The beginnings of Fiesta had been  evident the evening before as we drove into Logroño, the main town of the La Rioja area. 

The lights of a fun-fair shone brightly and a Ferris wheel with sparkling bulbs revolved high into the dark starry night. 
It was really late  but  smartly dressed families with quite young children played at the stalls and didn’t head home until the wee sma hours.

We slept late and woke to join the locals, who were either wearing red or blue neckerchiefs.  We seemed to be the only tourists, so I decided to ‘blend in’ by investing 300 pts.(£1.30)  in  one. 

We followed the crowd through cobbled alleyways and along broad boulevards.  Every now and then the police held up the traffic  and a mass of Lycra clad cyclists raced round the corners preceded by police motor cyclists with sirens blaring. Every club in Logroño gets involved in the Festival of San Mateo.


The crowd got thicker and we were absorbed into a good natured mass of young people in the town square.  Until then my idea of a Spanish fiesta had been of a quiet religious procession parading a sacred statue. This was nothing like that, there was loud music, dancing and the chanting of  “San Mateo, San Mateo, San Mateo.”   


At noon a rocket was fired,   the music and dancing stopped, and bottles of wine were shaken and sprayed over everyone. 
Flour bombs were thrown and every one went crazy. 
They had a great time, kiddies sprayed aunts and teenagers became soaked,  then began to resemble the 'living dead' as being wet they became caked in white flour. 
The clever ones came prepared wearing plastic ponchos.

Later we recovered at a bodega sipping drinks and nibbling at tapas  to the sound of passing bands. Then in a leafy cobbled square we sampled food from the different Spanish regions while we watched costumed dancers perform  to the accompaniment of strange bagpipes.


Logroño is on the 'pilgrim route' to Santiago de Compostello and following  the symbols set into the ground we passed the church square of the Iglesia de Santiago  where the towns and villages that they pass were set out on the paving slabs like a giant Ludo board game. Resisting the temptation to play ‘Hop Scotch’ we headed back for the car and continued our travels.
We drove through the town of Santa Domingo where people sat at the open air cafes on the red tiled pavements and amid he trees performers in clown costumes entertained an audience of children.

As the day wore on the villages that we drove through assumed a ghost like quality. The streets and became empty and deserted. It was ‘siesta time’ when sensible Spaniards put their feet up and have a rest.

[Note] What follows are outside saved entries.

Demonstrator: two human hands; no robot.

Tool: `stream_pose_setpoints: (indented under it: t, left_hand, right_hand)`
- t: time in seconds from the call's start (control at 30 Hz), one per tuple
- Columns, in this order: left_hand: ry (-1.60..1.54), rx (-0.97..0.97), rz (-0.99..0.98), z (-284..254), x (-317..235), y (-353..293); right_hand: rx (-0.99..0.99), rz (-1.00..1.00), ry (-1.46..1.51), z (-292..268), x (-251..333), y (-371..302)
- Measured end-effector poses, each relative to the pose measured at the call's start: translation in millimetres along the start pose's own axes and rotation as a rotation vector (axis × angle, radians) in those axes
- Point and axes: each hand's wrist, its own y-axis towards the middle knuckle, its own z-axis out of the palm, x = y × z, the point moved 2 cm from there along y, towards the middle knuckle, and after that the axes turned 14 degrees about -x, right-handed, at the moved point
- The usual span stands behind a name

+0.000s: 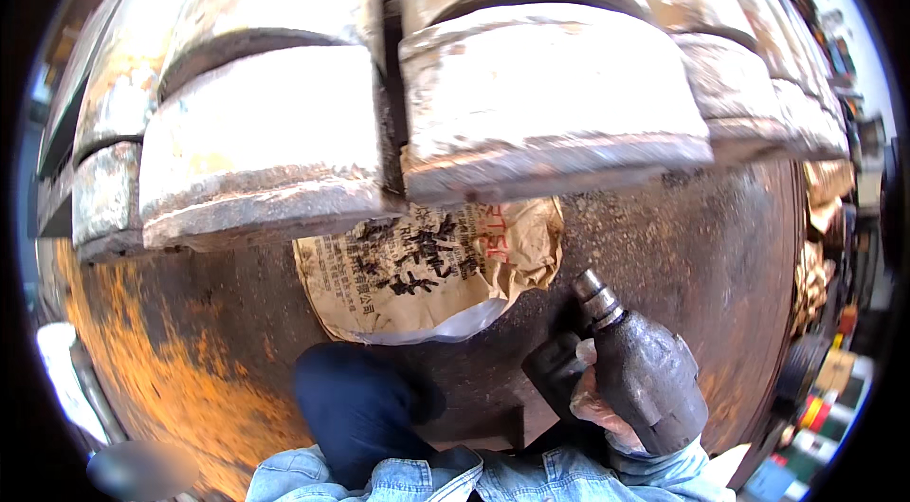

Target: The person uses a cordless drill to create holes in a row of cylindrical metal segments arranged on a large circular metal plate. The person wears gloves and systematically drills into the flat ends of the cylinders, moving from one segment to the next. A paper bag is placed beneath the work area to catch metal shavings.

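Observation:
A dark grey impact wrench (pixel 649 369) with a metal socket (pixel 595 292) at its nose is in my right hand (pixel 597 398). The fingers are wrapped round its grip, partly hidden by the tool body. Its nose points up and to the left, apart from the heavy metal parts ahead. My left hand does not show. A torn brown paper sack (pixel 427 284) with dark and red markings lies in front of my knee, its far end under the nearest metal part.
Large curved metal parts (pixel 555 75) with peeling whitish paint and rusty lower edges span the far side. A rusty metal surface (pixel 209 341) with orange patches lies beneath. Crumpled brown paper (pixel 813 265) and several coloured boxes (pixel 825 417) stand at the right.

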Motion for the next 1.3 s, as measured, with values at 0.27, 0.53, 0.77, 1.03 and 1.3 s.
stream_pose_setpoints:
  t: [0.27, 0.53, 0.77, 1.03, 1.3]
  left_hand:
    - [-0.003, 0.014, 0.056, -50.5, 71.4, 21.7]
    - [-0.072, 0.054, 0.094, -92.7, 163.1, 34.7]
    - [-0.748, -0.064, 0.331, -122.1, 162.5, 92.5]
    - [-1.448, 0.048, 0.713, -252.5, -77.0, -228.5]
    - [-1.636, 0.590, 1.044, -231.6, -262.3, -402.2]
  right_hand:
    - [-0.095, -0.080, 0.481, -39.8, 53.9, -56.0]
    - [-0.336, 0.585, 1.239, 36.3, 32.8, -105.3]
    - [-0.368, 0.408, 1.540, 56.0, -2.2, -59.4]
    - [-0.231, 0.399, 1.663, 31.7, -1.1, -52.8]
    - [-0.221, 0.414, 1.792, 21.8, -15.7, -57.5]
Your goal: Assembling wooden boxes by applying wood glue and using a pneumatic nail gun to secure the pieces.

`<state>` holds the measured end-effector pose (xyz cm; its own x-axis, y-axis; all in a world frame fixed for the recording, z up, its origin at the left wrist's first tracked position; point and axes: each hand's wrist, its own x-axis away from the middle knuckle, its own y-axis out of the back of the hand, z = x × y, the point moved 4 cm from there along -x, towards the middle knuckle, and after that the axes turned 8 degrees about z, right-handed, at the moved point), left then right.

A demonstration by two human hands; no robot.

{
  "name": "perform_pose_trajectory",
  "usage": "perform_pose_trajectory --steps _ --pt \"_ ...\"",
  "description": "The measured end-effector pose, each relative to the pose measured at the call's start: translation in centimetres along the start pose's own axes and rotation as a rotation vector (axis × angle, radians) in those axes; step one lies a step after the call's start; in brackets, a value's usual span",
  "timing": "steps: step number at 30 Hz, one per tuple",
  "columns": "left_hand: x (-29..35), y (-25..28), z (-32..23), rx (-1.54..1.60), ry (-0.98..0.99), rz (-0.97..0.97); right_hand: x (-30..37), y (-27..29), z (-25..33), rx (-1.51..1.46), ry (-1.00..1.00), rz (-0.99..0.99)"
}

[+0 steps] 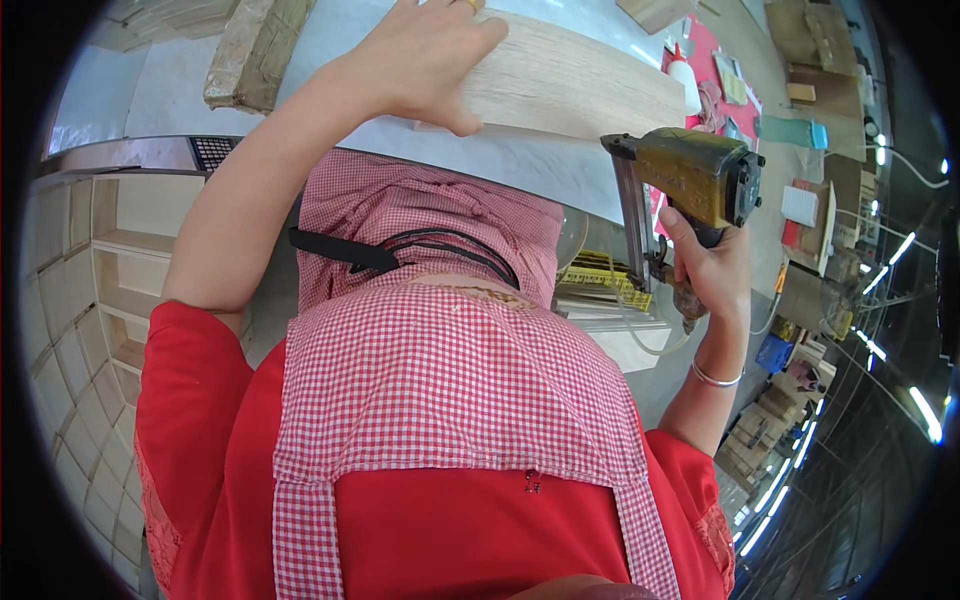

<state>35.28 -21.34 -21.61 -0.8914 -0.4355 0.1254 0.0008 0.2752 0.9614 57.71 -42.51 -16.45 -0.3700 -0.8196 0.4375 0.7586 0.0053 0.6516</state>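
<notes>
A pale wood-grain board (575, 75) lies on the white worktop in front of me. My left hand (430, 50) grips it near its left end, thumb at the near edge and fingers across the top; some fingertips run out of the picture. My right hand (715, 265) is wrapped around the handle of a pneumatic nail gun (690, 170) with a worn yellow-black body. The gun's nose sits close to the board's near right edge; whether they touch I cannot tell. A clear air hose (650, 348) loops from the handle's lower end.
A tape-wrapped block (262, 55) stands on the worktop at the left. A white glue bottle with a red tip (683, 80) is beyond the board's right end, by a pink sheet (708, 50). Wooden shelf frames (140, 240) stand lower left. A yellow crate (600, 275) sits below the worktop.
</notes>
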Motion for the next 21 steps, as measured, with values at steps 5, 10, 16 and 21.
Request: perform_pose_trajectory --steps 5,10,16,21 --pt "1.0 -3.2 0.9 -0.074 -0.306 -0.73 -0.1 -0.4 0.3 -0.016 0.021 0.019" --pt "-0.5 -1.0 0.1 0.039 -0.021 -0.051 -0.1 -0.4 0.1 -0.048 -0.012 0.014" --pt "-0.3 -1.0 0.2 0.079 -0.086 -0.182 0.3 -0.6 0.2 -0.071 -0.07 -0.012" --pt "0.2 -1.2 0.3 0.091 -0.052 -0.132 0.1 -0.6 1.3 0.092 -0.076 0.0"
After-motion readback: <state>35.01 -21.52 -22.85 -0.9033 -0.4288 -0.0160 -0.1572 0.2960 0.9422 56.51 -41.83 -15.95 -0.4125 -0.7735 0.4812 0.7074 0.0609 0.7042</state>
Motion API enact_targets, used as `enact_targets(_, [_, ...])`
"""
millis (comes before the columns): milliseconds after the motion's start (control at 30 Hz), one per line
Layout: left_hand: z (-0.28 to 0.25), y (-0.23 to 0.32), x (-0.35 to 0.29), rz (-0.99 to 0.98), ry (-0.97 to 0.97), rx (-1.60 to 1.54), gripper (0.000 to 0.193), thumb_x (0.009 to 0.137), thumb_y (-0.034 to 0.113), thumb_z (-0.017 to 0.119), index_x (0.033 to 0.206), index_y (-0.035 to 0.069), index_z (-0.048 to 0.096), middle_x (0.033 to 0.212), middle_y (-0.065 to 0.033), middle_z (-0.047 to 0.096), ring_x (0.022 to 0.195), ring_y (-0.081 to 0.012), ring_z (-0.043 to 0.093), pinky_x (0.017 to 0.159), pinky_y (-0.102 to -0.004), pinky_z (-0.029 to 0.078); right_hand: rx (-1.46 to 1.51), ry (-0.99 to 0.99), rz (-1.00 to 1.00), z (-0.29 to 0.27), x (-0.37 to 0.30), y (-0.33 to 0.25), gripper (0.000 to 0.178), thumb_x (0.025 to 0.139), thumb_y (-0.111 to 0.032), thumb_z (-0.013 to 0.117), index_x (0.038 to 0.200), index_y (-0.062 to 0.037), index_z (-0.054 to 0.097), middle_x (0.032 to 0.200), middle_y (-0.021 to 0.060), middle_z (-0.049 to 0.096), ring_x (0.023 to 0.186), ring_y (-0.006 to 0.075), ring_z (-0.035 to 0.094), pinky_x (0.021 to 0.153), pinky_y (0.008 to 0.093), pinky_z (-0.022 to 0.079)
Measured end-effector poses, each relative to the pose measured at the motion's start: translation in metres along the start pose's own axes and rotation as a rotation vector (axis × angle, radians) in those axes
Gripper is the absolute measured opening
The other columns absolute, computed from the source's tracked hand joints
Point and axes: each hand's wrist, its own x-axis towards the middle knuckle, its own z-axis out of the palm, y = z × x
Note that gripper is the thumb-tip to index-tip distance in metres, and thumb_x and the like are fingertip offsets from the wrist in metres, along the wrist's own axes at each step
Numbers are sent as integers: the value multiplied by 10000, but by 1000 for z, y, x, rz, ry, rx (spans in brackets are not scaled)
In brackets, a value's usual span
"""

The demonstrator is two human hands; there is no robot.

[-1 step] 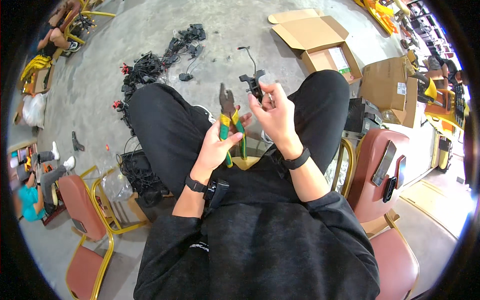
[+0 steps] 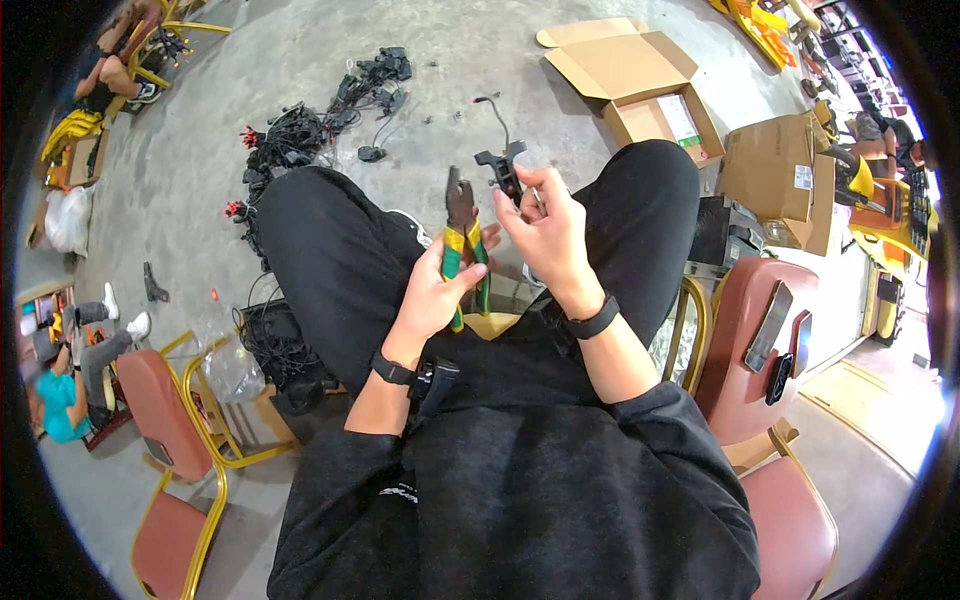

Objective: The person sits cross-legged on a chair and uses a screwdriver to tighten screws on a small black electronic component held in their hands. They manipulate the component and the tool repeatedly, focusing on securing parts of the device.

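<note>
My left hand [image 2: 432, 290] is wrapped round the green and yellow handles of a pair of pliers [image 2: 461, 210], whose dark jaws point away from me. Close by on the right, my right hand [image 2: 552, 228] pinches a black clip-like bracket [image 2: 500, 165] with a short cable rising from its far end. The fingers hide the lower part of the bracket. The plier jaws are near the bracket but apart from it. Both hands are between my knees, above my lap.
Beyond my left knee lies a heap of black cables and small devices [image 2: 300, 135]. An opened cardboard box [image 2: 655, 120] lies at the far right, near a larger carton [image 2: 770, 165]. Phones [image 2: 770, 325] rest on a reddish chair [image 2: 725, 380]. Other people sit at the left and right edges.
The pliers have shifted slightly to the right, toward the bracket, and their jaws and handles have drawn closer together. My right hand and the bracket have moved slightly left.
</note>
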Motion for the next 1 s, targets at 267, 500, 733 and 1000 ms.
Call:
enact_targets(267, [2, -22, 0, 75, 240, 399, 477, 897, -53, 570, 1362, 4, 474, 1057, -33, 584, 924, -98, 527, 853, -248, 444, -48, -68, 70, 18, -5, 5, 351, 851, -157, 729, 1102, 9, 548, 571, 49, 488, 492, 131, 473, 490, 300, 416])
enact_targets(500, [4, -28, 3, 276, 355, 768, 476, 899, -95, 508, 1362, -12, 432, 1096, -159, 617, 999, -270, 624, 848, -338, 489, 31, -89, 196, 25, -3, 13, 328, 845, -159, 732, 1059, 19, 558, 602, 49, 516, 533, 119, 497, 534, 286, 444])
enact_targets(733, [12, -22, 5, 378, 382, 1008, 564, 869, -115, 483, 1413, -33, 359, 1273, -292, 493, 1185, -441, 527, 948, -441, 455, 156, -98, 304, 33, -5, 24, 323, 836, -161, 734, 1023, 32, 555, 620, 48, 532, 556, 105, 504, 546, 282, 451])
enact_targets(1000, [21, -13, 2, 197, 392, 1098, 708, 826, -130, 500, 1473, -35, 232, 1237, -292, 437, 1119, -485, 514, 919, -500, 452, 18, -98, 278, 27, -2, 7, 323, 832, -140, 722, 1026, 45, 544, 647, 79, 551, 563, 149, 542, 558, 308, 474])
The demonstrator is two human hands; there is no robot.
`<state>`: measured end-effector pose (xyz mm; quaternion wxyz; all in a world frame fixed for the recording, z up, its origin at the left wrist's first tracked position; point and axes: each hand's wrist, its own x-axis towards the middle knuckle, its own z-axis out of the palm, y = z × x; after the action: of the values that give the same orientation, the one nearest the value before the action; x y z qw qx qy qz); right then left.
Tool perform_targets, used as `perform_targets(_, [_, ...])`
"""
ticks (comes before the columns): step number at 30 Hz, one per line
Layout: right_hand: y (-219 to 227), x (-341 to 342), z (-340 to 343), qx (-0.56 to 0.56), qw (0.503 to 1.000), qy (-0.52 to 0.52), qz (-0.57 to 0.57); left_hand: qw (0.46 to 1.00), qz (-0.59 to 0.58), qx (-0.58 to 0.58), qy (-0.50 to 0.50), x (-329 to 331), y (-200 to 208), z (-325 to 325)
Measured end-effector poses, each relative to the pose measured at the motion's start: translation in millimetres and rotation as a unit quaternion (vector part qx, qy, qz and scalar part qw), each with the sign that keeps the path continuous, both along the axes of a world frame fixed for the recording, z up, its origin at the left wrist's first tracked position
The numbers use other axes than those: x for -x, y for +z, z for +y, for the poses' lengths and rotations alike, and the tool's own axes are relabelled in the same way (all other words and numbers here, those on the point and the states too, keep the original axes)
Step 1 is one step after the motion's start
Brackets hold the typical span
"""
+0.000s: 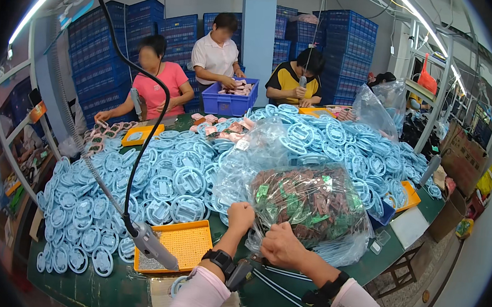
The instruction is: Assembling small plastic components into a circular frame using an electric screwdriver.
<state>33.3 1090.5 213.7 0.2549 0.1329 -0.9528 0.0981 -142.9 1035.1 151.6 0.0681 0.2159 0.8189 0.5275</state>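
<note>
A large clear plastic bag (311, 201), packed with small brown and green pieces like circuit boards, lies on the heap in front of me. Its loose, crumpled end faces my hands. My left hand (240, 217) is closed in a fist at the film on the left. Close by, to its right and nearer to me, my right hand (281, 242) pinches the bag's near edge. The fingertips of both hands are partly hidden. Light blue plastic rings (187, 181) with moulded centres are piled around and behind the bag.
A grey electric screwdriver (154, 247) hangs on a black cable over a yellow tray (197, 235). Pale thin rods (279, 287) lie under my wrists on the green table (117, 287). Several people work across the table, one at a purple crate (246, 105). Blue crates (350, 52) stand stacked behind.
</note>
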Motion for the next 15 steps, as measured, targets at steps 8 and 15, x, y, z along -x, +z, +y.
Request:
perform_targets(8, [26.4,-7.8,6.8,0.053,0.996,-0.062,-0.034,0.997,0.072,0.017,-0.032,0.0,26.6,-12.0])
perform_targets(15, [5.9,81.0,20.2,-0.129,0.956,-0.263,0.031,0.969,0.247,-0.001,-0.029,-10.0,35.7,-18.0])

The vista opened up and the far away hills seemed blue in the distant haze, bringing home to us the fact that Spain was a big country. The only figure we saw working in the fields turned out to be a 'santo pacaros' or a scare crow.

At Haro flowers hung from the  wrought iron balconies and a clanging  bell echoed down the narrow Calle Santo Pomas where I bought three bottles of  Clareté at the bargain price of 265pts each, (£1.13p). I had enjoyed it the night before. Clareté might best be described as a rosé,  except that instead of being pink it was the colour of Iron Bru.  

In the shady colonnade a couple playied backgammon, while a Spaniard with a large black beret and moustache, got up from his seat by the empty  bandstand. He  lit a cigar and  hurried across the square to join other local men in a bar. His echoing footsteps and a chirping bird from a cage on a balcony above were the only sounds.
Haro is a major wine producing town, and after checking out the excellent wine musum (free,) we visited the Muga Bodea where we learned that they had particularly good harvests in 1994 and '95  and were told to look out for Rioja of those years. The tour ended with us sampling wines at a great round table with some bread and a spicy sausage called  Choirizo.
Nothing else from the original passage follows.